Thursday, September 25, 2008

Lessons Learned by The Bad Buys

There are three lessons that the bad guys learn. They adsorb these lessons from birth, need no education in the application and acquire and practice them intuitively. There is an old lesson, old as any form of human grouping, a not so old lesson, derived from social changes, and a new lesson, a sign of recent times.

The old lesson is that it is impossibly simple for a small group of people to dominate, subjugate, enslave a much larger group. This has been the effective default form of human governance since the start of human collectives. There is a phrase used by the justifiers of the authoritarian and the totalitarian. It does along the following lines; “It is inconceivable that such a large population could be dominated by …”. The phrase is used to explain, for example, why Communist or Fascist dictatorships and their armies could not commit mass murder on their subjugated populace. But is it all too conceivable. Because it has happened countless times.

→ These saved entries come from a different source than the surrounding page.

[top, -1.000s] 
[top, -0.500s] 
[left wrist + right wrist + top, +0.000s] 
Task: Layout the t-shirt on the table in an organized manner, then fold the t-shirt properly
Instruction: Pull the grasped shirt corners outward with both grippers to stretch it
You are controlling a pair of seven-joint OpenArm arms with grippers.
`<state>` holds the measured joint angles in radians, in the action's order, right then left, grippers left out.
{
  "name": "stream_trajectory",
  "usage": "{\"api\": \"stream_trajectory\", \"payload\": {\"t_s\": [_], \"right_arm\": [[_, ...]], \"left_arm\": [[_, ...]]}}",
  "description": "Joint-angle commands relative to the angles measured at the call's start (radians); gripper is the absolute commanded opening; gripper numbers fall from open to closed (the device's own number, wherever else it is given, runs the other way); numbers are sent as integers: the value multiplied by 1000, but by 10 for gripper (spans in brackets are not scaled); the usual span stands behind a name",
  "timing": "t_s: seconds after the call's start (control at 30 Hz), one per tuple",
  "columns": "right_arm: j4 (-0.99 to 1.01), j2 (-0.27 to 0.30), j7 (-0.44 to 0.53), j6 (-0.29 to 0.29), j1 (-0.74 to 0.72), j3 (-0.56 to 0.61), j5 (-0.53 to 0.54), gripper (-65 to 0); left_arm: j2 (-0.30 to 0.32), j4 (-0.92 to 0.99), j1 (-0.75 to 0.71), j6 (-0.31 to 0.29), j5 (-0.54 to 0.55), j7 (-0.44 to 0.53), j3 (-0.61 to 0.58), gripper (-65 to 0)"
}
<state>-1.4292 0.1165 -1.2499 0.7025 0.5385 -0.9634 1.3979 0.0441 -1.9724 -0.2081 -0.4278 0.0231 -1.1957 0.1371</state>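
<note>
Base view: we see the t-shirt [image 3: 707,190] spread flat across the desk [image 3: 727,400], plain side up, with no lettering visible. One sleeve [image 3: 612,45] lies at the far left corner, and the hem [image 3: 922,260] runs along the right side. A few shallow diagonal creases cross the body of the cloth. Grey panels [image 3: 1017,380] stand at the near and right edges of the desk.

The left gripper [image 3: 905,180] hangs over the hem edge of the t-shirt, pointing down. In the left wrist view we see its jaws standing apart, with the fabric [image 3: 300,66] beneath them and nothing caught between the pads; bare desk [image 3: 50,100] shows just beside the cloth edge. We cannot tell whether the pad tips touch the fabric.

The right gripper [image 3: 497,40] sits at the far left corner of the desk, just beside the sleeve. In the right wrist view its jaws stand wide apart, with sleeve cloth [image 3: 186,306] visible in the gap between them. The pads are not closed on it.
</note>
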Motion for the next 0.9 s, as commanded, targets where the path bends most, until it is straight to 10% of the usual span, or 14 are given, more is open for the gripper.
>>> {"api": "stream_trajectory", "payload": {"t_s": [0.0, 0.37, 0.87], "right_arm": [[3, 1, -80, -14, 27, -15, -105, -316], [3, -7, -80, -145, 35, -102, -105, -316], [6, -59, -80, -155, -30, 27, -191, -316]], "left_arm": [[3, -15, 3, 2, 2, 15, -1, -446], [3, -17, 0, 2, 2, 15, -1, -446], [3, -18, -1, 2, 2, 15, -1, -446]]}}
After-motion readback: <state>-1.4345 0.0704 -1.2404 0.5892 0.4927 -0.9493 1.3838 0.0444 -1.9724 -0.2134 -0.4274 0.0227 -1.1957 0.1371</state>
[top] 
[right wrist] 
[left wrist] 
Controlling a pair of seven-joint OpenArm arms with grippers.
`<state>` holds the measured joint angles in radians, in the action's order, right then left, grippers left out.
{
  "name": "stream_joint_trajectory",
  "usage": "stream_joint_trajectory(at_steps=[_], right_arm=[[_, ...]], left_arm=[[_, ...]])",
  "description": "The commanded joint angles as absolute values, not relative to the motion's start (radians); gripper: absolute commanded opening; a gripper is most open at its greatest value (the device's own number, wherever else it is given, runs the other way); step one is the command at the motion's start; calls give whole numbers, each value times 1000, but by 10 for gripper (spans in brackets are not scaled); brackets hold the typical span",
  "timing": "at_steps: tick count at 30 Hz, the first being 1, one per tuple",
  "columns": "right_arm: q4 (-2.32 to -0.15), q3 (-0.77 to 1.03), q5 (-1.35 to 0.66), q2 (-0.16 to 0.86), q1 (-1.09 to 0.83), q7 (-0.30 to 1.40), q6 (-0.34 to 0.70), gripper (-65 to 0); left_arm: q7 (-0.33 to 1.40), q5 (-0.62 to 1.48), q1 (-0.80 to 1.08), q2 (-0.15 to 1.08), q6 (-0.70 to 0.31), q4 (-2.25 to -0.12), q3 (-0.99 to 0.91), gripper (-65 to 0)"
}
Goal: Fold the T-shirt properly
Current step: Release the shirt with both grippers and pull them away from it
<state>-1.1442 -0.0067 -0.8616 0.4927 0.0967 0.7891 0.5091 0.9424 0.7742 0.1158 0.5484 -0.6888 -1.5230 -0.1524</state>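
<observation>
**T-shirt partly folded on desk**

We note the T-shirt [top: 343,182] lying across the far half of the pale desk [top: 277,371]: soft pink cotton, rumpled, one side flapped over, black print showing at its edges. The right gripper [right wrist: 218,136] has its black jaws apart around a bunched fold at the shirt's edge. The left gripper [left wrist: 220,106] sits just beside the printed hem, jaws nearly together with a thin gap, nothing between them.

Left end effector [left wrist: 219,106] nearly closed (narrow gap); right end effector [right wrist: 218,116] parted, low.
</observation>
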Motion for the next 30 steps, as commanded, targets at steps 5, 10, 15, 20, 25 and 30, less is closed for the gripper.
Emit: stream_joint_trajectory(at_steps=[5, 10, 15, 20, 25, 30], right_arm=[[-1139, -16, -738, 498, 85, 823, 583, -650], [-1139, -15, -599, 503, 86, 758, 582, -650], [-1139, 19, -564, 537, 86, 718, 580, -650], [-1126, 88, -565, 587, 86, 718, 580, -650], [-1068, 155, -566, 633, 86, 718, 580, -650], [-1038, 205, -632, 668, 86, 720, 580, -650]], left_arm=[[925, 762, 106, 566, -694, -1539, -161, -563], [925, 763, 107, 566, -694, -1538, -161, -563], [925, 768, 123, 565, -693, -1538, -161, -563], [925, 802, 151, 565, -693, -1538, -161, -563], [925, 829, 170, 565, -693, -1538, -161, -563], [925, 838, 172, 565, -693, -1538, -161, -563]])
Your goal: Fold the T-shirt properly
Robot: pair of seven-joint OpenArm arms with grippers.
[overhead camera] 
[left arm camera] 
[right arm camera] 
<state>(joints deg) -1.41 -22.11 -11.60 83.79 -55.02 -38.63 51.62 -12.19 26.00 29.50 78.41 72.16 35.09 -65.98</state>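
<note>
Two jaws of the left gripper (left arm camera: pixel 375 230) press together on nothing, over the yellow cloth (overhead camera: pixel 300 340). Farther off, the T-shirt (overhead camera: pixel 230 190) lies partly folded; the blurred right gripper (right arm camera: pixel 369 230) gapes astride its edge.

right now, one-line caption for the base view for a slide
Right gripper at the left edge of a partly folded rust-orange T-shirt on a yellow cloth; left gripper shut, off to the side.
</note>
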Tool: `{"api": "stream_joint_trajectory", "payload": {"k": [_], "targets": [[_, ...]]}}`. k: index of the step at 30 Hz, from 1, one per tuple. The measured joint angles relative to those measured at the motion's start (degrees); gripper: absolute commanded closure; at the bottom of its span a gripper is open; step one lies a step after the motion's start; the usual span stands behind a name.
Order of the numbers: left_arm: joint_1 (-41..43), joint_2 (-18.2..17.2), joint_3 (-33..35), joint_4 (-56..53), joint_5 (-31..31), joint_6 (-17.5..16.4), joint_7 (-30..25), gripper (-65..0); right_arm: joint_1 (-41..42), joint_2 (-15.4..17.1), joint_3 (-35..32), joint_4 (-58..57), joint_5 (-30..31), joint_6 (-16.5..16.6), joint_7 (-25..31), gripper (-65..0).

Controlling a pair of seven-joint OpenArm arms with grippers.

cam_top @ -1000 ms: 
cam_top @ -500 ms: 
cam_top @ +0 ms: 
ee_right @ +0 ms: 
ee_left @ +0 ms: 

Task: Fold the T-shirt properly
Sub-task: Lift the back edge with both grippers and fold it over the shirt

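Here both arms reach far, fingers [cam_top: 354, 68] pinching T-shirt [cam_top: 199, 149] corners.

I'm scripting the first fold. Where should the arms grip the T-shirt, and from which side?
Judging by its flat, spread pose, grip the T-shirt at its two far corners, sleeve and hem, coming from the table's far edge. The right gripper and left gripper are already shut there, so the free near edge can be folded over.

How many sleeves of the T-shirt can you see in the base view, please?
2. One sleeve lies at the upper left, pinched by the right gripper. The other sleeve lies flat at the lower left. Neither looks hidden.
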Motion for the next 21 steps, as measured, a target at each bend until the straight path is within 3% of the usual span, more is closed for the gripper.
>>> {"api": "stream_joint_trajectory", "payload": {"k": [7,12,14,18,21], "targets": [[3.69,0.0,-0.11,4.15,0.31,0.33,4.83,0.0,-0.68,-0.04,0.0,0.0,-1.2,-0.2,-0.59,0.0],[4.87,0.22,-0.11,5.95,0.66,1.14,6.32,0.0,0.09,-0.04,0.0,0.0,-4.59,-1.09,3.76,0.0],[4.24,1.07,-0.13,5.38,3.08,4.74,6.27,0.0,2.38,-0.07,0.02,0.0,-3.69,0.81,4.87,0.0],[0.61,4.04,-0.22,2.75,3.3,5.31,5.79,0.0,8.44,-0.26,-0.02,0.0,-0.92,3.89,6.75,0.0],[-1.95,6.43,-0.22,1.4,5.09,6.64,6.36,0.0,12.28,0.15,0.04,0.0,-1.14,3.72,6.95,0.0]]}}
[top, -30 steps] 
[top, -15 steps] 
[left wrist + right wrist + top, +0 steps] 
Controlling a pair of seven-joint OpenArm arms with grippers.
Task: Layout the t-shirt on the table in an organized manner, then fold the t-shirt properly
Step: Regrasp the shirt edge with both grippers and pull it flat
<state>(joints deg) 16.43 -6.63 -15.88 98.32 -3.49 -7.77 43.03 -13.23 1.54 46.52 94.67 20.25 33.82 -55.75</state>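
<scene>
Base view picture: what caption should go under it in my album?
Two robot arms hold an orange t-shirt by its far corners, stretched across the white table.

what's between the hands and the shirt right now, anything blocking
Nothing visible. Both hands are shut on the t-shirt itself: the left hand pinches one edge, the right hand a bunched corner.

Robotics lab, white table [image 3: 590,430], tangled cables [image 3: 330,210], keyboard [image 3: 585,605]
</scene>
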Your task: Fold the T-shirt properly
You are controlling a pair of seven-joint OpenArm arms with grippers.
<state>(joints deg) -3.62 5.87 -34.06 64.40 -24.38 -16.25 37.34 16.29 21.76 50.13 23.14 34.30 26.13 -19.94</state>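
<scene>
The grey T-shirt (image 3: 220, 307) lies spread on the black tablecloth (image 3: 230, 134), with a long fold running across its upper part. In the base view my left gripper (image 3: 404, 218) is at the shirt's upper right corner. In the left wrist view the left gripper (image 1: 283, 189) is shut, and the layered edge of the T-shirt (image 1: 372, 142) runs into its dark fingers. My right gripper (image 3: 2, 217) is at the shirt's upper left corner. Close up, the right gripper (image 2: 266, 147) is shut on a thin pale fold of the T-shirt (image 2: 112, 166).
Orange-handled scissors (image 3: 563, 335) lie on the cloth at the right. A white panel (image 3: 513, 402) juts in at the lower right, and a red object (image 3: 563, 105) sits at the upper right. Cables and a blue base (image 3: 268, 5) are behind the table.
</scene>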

The second lesson is not so old. It is from times when the larger subjugated population started looking for rights based on historical and social trends and developments. The lesson is that you should never give into the requests for greater freedom, representation, leniency and other demands. That is a one-way and accelerating downwards path towards loss of domination. If you want to succeed as a bad guy, never give in. Give an inch and the people will demand miles of concessions and freedoms.

The third lesson is the newest of all. It is a lesson learned from observation and from inherent cunning. It is that, as a dictatorship is the modern age, the countries ranged against you are arranged along a spectrum, from profound hostility to considerably less certain opposition. As a coalition, your opponents are internally riven. Right-wing opponents are less implacable in their opposition to right-wing dictators. Similarly the left finds excuses for the left. This is further accentuated by internal divisions among your opposition. As a bad guy, you know intuitively how to exploit these differences to ensure there is no consensus for action against you. A fragmented opposition is less likely to be able to take effective, concerted action. Slice and dice, divide and conquer or, at least, divide and paralyse.

The current bad guys of the world – Burma, North Korea, Zimbabwe, China, Sudan and so on – know and apply these lessons to achieve continued existence. It is easy to dominate and continue to dominate your population. Never concede. Divide and conquer your opponents.